Les grandes aires urbaines de Russie sont particulièrement indiquées pour tester ce mécanisme. C’est pourquoi nous avons organisé, avec le soutien du ministère russe de la Construction et des Services urbains, Andreï Tchibis, une visite des quelques zones urbaines du bassin de la Volga, fortement intéressées par des échanges dans cette perspective. En 5 jours nous sommes allés dans 5 grandes villes : Kazan, Samara, Toliatti, Moscou, Saint-Pétersbourg, et nous avons rencontré à chaque fois les représentants des autorités locales et nationales et les milieux économiques. Lors de ces étapes, la qualité des échanges et l’accueil que nous avons reçu confirment le principe initial, et nous avons donc décidé, avec Andreï Tchibis et ses équipes, d’aller plus loin, en formalisant dans un memorandum of understanding (MOU) ce projet.

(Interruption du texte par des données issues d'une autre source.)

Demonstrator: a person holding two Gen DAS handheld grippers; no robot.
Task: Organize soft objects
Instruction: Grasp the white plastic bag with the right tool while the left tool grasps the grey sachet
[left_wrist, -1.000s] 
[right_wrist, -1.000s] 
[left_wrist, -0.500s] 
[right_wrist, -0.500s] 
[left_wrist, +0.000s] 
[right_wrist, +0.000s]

Visite d’Innopolis, en présence du président du Tatarstan. © PCE

Concrètement nous allons maintenant travailler en profondeur sur les diagnostics, avec le ministère fédéral et les villes russes candidates à ce programme pour voir ce que l’expertise et l’expérience des acteurs du Grand Paris peuvent leur apporter. Les Grand Paris makers pourront alors, seuls ou en équipe, proposer des solutions et s’engager à leur mise en œuvre. Les régions russes du programme « territoires innovants » sont des lieux de dynamisme économique très forts sur lesquels la France pourrait utilement se positionner à travers ce projet.